> _REQUIRED ACTION_: How many lines of the material below contain the string "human"? Answer with the number and nothing else.

+++++

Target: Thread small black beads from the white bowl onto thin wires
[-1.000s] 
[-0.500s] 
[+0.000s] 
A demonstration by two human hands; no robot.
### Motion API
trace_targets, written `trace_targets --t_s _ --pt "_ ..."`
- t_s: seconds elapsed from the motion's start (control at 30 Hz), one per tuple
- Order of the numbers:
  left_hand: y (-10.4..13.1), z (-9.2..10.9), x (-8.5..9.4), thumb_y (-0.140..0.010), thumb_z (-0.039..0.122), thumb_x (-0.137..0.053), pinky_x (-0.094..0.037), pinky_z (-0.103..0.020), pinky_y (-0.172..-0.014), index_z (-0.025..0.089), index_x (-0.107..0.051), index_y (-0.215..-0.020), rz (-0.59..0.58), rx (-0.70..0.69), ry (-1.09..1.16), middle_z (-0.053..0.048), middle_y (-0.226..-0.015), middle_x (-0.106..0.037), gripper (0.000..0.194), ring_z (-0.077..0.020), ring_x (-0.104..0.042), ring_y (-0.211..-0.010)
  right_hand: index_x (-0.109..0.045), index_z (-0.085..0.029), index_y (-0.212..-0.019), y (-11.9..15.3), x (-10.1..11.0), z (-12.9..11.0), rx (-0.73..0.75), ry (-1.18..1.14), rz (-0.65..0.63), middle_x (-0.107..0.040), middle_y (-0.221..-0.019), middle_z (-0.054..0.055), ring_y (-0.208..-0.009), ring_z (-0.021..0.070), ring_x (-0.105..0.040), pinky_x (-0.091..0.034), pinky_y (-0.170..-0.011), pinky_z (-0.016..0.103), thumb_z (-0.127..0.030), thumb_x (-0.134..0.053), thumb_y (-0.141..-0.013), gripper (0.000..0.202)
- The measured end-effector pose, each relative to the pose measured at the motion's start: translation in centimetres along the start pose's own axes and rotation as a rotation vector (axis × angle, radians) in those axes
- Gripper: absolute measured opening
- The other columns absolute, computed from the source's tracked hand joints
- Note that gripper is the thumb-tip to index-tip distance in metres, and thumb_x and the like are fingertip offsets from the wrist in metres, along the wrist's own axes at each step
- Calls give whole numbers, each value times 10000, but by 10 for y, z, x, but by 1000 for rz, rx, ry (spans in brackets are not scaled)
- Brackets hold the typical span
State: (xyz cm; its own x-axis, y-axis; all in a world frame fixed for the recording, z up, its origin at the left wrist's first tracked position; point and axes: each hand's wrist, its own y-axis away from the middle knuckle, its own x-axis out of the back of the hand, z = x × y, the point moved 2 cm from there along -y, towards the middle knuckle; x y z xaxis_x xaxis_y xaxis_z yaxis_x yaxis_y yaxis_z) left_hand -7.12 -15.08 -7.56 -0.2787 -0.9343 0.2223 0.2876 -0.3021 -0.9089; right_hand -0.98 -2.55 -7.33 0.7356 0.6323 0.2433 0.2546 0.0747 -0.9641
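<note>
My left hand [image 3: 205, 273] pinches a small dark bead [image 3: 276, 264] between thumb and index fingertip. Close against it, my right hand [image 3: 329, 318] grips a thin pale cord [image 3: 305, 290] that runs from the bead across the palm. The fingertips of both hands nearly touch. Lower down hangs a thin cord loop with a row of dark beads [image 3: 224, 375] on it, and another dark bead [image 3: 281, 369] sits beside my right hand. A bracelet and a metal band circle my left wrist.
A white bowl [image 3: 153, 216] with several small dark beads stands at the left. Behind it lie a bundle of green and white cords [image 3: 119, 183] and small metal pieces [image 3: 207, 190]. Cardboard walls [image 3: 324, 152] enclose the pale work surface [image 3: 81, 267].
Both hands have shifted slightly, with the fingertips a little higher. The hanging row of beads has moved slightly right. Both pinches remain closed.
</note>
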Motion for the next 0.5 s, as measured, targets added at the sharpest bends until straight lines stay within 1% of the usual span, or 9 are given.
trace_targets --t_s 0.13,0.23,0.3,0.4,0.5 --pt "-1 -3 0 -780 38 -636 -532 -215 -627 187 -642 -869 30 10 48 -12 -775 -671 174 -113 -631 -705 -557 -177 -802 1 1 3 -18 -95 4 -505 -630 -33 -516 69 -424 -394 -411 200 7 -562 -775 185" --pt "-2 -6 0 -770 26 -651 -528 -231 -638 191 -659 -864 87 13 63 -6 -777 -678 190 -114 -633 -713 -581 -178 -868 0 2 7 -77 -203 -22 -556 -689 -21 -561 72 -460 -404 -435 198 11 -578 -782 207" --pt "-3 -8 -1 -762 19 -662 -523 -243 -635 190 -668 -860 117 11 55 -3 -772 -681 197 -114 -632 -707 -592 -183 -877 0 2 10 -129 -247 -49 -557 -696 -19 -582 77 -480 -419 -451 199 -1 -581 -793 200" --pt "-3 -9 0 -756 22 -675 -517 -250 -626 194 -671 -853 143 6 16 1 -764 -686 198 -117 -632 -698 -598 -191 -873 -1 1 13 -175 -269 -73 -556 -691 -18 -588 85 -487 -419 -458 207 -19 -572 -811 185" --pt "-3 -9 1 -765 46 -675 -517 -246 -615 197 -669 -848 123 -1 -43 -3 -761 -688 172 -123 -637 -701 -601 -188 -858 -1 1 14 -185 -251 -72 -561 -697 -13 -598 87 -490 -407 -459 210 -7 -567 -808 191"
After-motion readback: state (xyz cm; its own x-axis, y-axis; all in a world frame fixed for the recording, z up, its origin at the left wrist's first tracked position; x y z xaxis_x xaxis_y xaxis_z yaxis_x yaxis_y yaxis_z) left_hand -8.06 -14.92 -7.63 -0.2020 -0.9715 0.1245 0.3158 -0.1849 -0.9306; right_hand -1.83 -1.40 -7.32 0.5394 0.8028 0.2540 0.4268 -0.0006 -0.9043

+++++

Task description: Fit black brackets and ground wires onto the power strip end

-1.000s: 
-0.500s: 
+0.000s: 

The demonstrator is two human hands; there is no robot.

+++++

> _ANSWER SPACE_: 2